The cross-compiler was an excellent piece of work but ran on JDK only. Its sources had a lot of dependencies on JDK APIs. This is pretty typical of any Scala applications. Scala programmers still rely on features provided by the JDK, although many times the equivalent can be found in the Scala SDK. We had the cross-compiler but missed a way to automatically replace the JDK dependencies with calls to libraries in the .Net environment.
The IKVM compiler takes JVM byte code and turns it into .net assembly. This byte code level change, although a big step, does not in itself bring us to true bootstrapping because we are still left with the JDK dependencies. The task therefore became creating a pre-processor that would modify the Scala source code directly replacing JDK dependencies with IKVM .Net equivalents, a major mapping exercise.
How exactly do you do this mapping?
The first step was to create an initial set of transforms that would be needed at the source level. The next stage was to extend the Scala compiler to apply the transforms. Not all compilers are flexible enough or provide these types of services, however. The Scala compiler is very modular and supports plug-ins so it was a lot easier to adapt. A new Scala plugin JDK2IKVM was created that applies the source transform in a batch mode. The resulting source code then passes through the rest of the standard compiler phases producing MSIL byte-code with IKVM library references. Voila, we have Scala.Net, a Scala compiler and it can compile itself. Bootstrapping achieved. In reality we had to iterate around the compile/transform several times to capture all the needed transform cases.
Behind the scenes we use a refactoring technology and its technique that could be used in other migration scenarios. For example convert from Java.IO to Scala.IO automatically. You can learn about these techniques and all the things we are doing for porting Scala code to other platforms at The Scala Compiler Corner . If you are a compiler hacker then there is lots of fascinating stuff to see.
Of course the Scala compiler is just another Scala application so it is easy to understand that this process can be used for any Scala application developed for the JVM.
How about Primitive Type compatibility?
Primitive types offered by the .Net virtual machine CLR are a superset of the JVM types. There's also value types which are like records. From a compiler writer point of view it is easy to convert from one to the other. Strings work well with the transform procedure. It is unlikely that any corner cases have been missed as they have been well tested. The IKVM has had many years of use in the IKVM community.
What comes next?
As mentioned before we will be extending the Visual Studio plug-in to give the full developer IDE experience and adding support of .Net generics. In fact, the debugging experience is already quite usable, for example rather than a whole line at a time one can step one sub-expression at a time.

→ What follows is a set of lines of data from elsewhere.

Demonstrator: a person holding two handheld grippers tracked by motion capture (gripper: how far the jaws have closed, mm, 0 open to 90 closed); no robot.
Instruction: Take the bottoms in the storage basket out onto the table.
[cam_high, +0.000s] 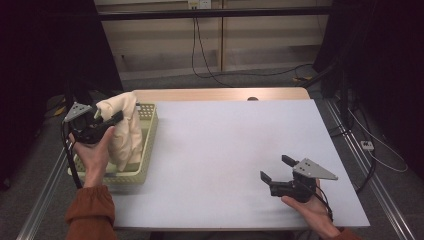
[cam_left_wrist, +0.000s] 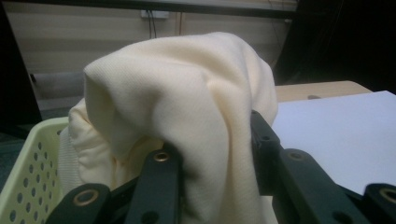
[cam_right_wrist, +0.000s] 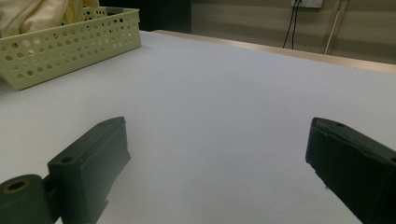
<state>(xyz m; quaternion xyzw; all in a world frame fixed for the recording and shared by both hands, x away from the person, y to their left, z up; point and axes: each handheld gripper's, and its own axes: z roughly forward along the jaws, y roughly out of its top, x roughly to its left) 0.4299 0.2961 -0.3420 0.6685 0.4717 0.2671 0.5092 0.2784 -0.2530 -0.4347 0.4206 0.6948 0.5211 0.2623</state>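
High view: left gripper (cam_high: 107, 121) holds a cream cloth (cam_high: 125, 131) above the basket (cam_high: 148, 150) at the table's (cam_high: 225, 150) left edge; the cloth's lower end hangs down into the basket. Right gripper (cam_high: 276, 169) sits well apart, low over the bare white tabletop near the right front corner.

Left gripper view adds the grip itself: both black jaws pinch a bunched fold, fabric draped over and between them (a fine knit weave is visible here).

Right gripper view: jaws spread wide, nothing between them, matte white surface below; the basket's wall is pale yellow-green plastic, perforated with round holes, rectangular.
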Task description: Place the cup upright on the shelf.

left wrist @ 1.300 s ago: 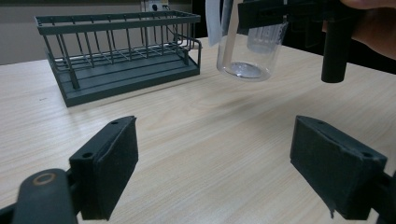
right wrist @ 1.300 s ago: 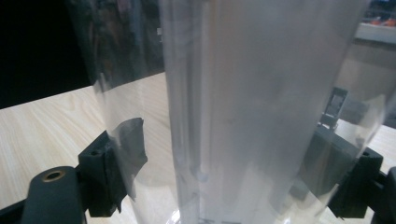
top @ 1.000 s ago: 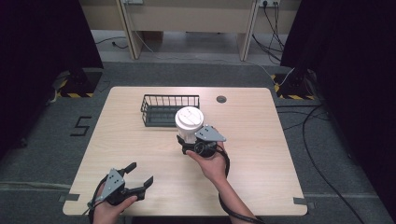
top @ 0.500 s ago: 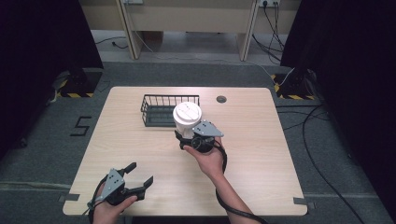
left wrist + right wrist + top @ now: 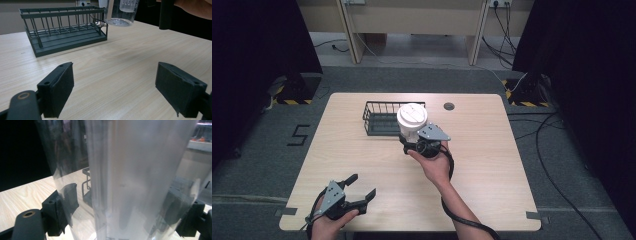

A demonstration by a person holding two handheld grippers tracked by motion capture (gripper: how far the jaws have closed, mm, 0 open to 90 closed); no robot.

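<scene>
So, the right gripper (image 5: pixel 413 141) has the clear plastic cup (image 5: pixel 412 121) clamped between its jaws, near the middle of the high view; the cup's white lid faces up at the camera, and in the right gripper view the see-through wall (image 5: pixel 140 180) stands right between the two black pads, which press it from either side. From the left gripper view, the cup's base (image 5: pixel 117 22) hangs in the upper middle of the frame, clear of the wood, so I judge the pick-up done and the cup lifted off the tabletop (image 5: pixel 492 150); it sits just at the right-hand end of the dark wire basket (image 5: pixel 384 119), which lies a little above centre in the high view; whether the cup's edge is already over the basket's rim or just beside it, I cannot tell.

Meanwhile the left gripper (image 5: pixel 357 192) waits at the lower left of the high view, its jaws spread wide with nothing between them, only bare wood showing in its own view; it looks idle to me.

What remains, as I read it, is the carry's last bit and the set-down: bringing the cup over the basket, lowering it inside, and letting go; the basket (image 5: pixel 65 27) looks empty so far, so none of that is done yet.
</scene>
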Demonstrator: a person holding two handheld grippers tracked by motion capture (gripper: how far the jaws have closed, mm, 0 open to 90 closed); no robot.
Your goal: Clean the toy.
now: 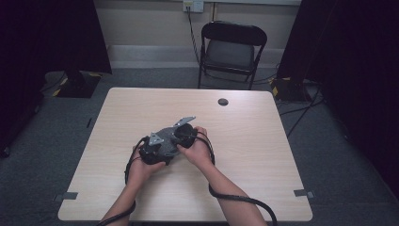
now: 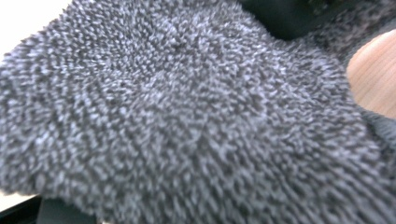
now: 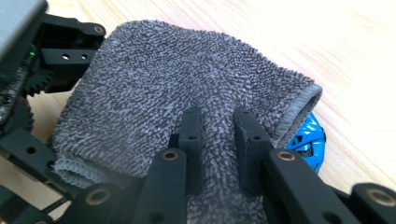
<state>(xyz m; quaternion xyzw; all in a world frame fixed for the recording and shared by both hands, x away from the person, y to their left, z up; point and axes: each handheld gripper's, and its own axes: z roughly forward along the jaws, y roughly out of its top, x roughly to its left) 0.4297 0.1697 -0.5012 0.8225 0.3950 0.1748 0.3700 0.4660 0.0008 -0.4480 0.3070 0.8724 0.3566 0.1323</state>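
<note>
1. Your two grippers sit together near the middle of the desk [image 1: 263,188], w/ a grey towel [image 3: 187,79] bunched between them. The towel is the landmark here.
2. Right gripper [image 3: 219,140]: clenched on a fold of the towel; pinched cloth shows between its two black jaws in the right gripper view.
3. Left gripper [image 1: 153,150]: just left of the towel in the high view. The left gripper view is pressed up against terry pile, blurred, so I can't tell whether it grips or is released.
4. Edges: the towel's hemmed edge runs down its right side in the right gripper view; a looped fold lies at its lower left, next to the left gripper's gears.
5. Room: bare desk all round the towel. The far edge, w/ a round cable hole [image 1: 223,101], is well apart; side edges are also well apart; the near edge is closer.
6. Hidden: a blue object [image 3: 306,140] pokes out from under the towel's hem, mostly covered, can't ID it.
7. In the high view your hands and the grippers cover most of the towel.
8. A chair [image 1: 231,49] stands beyond the desk, far from the towel.
</note>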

However there are a few parts of the SDK will require a modification to run on the .Net environment. One example is the parallel collections which will require that the internal scheduling and thread management is made .Net thread model compliant. Dealing with this and other examples will have a nice payoff, programs that benefit from this type of performance boost will get it on .net too.
The transform map will be extended to support some basic libraries that are commonly used by developers, IO for example.
Are there any recommendations for users/developers?
Yes, the how-to for Scala.Net shows a technique to have .Net API's available as stubs that makes them visible for code completion on JVM based Scala IDEs. Once the application has been developed then it can be moved to .net. This is just an interim workaround until the full scala plug-in is available for Visual Studio.
But most of all start to use Scala on .Net. The more feedback I get, the better I can make it work for you.